Here’s Grandpa, the man who taught me beekeeping when I was five, touring the inside of his World War II Army Bus – turned honey factory in his Carmel Valley backyard. He expounds on honey harvesting, why the bees are disappearing, and the proper way to remove a stinger.
This is one of the last videos I took of him before he passed away earlier this year. Note he wears no gloves when he sticks his hands in a hive!
Before Grandpa passed away last May, he asked me to take care of his bees. He was 89, and although he had years ago reluctantly given up his Big Sur beekeeping career because he was too frail to lift the honey-heavy hives, he still liked to watch the wild bees set up homes in a pile of deteriorating bee equipment in his backyard.
Now all that’s left is one hive. The bees were entering through a small crack in the top left corner.
When I pried through a seal of gummy brown propolis, I found a very small colony trying to raise eggs in frames that had been destroyed by mice, wax moths and who knows what.
The frames crumbled in places when I lifted them. I carefully searched, and found eggs and larvae. And a spot of honey.
Then I saw the queen! (6 o’clock)
I carefully transferred Grandpa’s frames into a deep I brought from home with four empty wax frames. I heard a collective thrum of excitement from the bees. I think they were overjoyed to have clean wax and more room.
I used mesh drawer liners and duct tape to cover the entrances for the trip to the Bay Area.
I secured the lid for the two-hour journey.
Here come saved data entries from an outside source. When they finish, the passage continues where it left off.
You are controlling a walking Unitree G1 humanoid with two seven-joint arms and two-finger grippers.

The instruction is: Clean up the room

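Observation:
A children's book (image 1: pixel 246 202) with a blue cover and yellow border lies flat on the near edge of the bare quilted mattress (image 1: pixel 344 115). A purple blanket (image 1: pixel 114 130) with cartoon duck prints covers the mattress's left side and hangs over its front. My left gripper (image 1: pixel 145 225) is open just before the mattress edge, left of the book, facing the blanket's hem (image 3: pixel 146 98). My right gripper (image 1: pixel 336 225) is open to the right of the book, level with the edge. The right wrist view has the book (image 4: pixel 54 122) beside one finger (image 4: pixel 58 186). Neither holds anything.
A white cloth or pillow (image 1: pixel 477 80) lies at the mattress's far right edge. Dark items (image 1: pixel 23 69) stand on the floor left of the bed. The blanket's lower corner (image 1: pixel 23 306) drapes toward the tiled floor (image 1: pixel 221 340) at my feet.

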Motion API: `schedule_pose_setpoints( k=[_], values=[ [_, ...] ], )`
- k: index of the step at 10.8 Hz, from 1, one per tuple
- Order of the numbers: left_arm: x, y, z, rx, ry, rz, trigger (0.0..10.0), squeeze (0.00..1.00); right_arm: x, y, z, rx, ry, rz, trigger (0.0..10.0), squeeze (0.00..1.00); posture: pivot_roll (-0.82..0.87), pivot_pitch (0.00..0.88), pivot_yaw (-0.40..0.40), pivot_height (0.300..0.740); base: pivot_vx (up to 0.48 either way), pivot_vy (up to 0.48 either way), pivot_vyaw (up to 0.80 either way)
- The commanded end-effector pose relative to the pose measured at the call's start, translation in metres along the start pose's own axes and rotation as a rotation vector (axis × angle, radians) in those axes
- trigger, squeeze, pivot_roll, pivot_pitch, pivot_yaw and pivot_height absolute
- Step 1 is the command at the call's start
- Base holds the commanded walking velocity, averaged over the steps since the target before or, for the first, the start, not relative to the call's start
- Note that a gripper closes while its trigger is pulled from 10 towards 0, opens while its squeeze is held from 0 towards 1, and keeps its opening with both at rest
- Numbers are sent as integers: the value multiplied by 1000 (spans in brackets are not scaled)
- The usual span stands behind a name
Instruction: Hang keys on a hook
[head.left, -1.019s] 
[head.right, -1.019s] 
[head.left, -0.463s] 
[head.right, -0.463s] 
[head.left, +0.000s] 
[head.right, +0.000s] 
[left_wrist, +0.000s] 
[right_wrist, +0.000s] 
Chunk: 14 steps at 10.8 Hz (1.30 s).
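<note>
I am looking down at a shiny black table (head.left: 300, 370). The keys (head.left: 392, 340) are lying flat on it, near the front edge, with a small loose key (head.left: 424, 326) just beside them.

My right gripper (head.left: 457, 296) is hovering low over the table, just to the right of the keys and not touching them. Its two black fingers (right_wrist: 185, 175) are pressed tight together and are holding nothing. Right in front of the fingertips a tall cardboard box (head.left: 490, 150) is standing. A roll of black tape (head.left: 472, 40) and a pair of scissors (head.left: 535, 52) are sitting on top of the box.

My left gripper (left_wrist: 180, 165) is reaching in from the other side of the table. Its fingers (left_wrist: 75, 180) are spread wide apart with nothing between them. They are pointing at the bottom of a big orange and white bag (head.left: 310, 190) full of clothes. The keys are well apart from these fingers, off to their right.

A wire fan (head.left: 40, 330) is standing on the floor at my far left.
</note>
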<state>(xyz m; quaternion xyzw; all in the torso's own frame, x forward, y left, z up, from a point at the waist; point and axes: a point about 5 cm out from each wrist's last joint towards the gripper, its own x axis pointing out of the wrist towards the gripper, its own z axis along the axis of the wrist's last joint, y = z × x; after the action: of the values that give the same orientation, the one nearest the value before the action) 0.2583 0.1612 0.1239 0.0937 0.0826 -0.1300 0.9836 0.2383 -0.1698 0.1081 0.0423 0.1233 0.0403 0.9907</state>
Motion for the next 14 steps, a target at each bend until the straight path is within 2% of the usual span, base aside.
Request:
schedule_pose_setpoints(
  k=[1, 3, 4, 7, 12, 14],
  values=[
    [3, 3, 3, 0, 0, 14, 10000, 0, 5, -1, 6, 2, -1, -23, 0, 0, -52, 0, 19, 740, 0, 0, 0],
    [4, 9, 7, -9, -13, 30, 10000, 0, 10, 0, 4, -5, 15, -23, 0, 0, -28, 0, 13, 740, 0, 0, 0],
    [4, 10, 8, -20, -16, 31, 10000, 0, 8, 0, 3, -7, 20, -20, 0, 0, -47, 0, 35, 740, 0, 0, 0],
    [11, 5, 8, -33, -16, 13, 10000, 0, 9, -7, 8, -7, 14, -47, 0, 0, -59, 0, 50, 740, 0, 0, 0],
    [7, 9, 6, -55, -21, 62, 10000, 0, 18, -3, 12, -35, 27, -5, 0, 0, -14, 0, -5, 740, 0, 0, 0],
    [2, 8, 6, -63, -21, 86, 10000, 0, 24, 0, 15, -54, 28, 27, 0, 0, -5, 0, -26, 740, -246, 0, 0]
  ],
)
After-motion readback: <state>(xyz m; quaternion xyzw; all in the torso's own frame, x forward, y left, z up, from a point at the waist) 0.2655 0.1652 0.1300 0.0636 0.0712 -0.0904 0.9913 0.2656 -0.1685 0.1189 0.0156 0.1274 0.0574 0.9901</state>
Their new home was waiting when I pulled up at 10 p.m. I transferred them to the garden, removed the mesh (got stung on my right pinky finger), and fed them with a 1:1 sugar-water ratio. I also placed a super of sticky honeycomb on the ground nearby so they could find it in the morning for easy forage. I filled a planter tray with rocks and water so they could have water close by.
In the morning, they made small, exploratory flights around the garden. I hope, with more room, new equipment, my mothering and Grandpa’s spirit, this little hive will survive.
Franklin Peace, 1926-2015
Curious what the inside of the hive looks like from a bee’s POV, I put my iPhone at the entrance with the lens facing inward, and pressed video slomo.
What I captured was pure comedy, and another life lesson: When you lose your footing and fall down, inspecially in front of a crowd, there’s nothing you can do but dust yourself off and take another step forward. Like it never even happened.
LESSON FOUR – Fear is 99% Wrong
Bees are more afraid of you than you are of them. A bee does not want to sting you – because it knows it will die if it does. When a bee plunges its barbed stinger into your skin, it rips from her abdomen, disemboweling her.
Working with bees all my life, I’ve discovered that these fearsome creatures are actually gentle, only stinging when I am clumsy and accidently step on them or squish them with my finger. In fact, bees will head butt my veil, warning me to back away from the hive when they are ready for me to close the hive back up – typically they lose their patience after about 90 minutes.
I can put my bare hand into a hive of bees and scoop up a handful without getting stung, if I do it slowly, gently and with good intentions. It actually tickles.
Another important bee lesson: do the thing that scares you because that is the only way to dislodge your fears.
LISTEN TO THE HIVE MIND
Everyone has heard that bees dance to communicate the sources of flowers and of new homes; but in reality it’s more like a TV dance competition, So You Think You Can Dance, with judges and audience votes.
Groups of bees dance at once, all advocating different locations – and the scout bees take those coordinates and go investigate. Scouts return to the colony and begin dancing with the bee whose proposed location they like the best. Eventually one dancer gathers the most supporters – the largest dance crew – and thus a majority decision is reached about where to forage, and/or where the swarm will relocate.
Bee researchers, led by Cornell University’s Thomas Seeley, have tested the strength of honeybee democracy by offering the colony an array of artificial nesting sites. They tracked the bees and found that the colony always chose the best available home — the one that was the roomiest, driest, and with the most protective entrance high off the ground.
Another bit of bee magic wrapped in a good lesson: Democracy Works.